The use of large trucks to pack together and conceal migrants has been on the rise, current and former officials said, a means of maximising profits for criminal networks and a sign of the increasing desperation of those seeking to enter the country by any means possible.
Along Quintana Road, something had gone wrong. The truck, which had Texas plates, was not moving. And the driver had fled on foot.
Soon, a nearby worker approached, drawn by a cry for help, and discovered the ghastly cargo: at least 62 people, smuggled from Mexico, Guatemala and Honduras, most of them already dead from the heat. At least 51 would be declared dead by Tuesday (Wednesday NZT) in what officials said was among the worst episodes of migrant death in the United States in recent years.
"I have been warning for a year that a tragedy was going to occur because of the increase in truck smuggling," said Tom Homan, a former acting director of US Immigration and Customs Enforcement during the Trump administration. "In California, Arizona, Texas, they have been seeing a lot of tractor-trailers. They can pick up eight in a van, 12 in a pickup truck or get at least 80 in a tractor-trailer."
The largest share of the fatalities in San Antonio were migrants believed to be from Mexico, according to the country's foreign minister, Marcelo Ebrard, who said 22 Mexicans had died along with at least seven Guatemalans and two Hondurans. Others had yet to be identified.
"We mourn for those 51 immigrants who came to us to breathe that fresh air but instead found death in the state of Texas," said Nelson Wolff, the top executive in Bexar County, which includes San Antonio.
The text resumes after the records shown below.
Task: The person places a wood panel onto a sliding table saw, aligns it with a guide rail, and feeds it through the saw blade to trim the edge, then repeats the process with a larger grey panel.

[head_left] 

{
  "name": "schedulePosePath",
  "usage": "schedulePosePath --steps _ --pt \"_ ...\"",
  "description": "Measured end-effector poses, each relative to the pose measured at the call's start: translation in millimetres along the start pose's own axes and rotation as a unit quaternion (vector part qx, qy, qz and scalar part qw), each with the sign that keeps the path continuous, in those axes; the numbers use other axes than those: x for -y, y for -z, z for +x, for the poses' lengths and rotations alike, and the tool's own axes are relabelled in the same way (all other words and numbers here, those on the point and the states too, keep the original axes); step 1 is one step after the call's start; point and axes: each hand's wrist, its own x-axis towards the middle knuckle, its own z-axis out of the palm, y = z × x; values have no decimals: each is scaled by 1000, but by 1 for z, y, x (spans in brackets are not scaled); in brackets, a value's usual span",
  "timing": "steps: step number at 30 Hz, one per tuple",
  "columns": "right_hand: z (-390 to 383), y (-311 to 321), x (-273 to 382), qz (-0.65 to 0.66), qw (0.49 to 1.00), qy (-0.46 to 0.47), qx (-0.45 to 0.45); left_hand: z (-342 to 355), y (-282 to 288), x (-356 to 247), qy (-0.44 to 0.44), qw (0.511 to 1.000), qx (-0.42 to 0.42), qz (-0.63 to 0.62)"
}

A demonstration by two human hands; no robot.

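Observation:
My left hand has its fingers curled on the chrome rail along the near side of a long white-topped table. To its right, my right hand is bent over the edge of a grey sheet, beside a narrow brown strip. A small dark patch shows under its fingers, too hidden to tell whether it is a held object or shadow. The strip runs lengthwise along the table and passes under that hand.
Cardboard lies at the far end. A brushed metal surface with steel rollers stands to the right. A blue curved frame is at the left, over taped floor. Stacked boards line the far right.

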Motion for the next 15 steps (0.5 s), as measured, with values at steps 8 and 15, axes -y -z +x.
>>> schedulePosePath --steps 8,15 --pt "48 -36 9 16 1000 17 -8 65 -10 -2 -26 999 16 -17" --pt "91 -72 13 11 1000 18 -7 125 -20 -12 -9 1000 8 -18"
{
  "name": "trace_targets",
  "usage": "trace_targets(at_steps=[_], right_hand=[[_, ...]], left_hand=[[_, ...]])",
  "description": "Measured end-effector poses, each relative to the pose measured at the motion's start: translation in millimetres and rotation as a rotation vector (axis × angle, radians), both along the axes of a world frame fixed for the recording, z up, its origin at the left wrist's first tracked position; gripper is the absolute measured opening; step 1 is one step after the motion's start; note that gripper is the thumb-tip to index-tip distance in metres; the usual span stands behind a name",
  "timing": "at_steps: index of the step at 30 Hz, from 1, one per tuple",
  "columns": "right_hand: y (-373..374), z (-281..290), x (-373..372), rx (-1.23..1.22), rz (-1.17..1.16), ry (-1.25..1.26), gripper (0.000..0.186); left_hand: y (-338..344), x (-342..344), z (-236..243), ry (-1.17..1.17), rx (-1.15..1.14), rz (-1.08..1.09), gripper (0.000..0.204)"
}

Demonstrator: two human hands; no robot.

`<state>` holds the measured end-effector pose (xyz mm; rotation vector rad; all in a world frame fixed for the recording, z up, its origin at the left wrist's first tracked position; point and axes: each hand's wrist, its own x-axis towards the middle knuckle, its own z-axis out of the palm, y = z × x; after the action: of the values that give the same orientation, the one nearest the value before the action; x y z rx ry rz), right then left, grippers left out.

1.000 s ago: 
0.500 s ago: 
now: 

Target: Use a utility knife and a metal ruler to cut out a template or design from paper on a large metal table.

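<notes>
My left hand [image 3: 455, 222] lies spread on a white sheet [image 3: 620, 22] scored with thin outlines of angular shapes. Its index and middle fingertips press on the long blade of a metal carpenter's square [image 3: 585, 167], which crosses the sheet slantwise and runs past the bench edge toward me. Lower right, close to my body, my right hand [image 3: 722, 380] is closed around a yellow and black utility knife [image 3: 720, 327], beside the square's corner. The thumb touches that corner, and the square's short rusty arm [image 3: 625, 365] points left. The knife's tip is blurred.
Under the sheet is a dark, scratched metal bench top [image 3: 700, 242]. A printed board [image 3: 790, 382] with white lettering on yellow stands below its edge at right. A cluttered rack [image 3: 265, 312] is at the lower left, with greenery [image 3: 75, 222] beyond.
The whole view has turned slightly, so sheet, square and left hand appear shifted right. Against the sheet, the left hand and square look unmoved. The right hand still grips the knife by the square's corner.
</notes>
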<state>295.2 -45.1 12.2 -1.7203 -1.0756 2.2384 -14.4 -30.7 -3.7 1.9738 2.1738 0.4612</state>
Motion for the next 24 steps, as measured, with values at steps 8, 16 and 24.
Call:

He faulted state leadership for spending billions on National Guard troops and other border security measures instead of using the money to provide food and shelter to immigrants and to arrest smugglers.
Officials said that at least three people had been detained in connection with the case on Monday and were in the custody of Homeland Security Investigations, a division of the Department of Homeland Security investigating the deaths. On Tuesday, federal prosecutors charged two of them, Juan Francisco D'Luna-Bilbao and Juan Claudio D'Luna-Mendez, with possessing a handgun without legal residency in the country after officers stopped them outside a San Antonio home where the truck was registered.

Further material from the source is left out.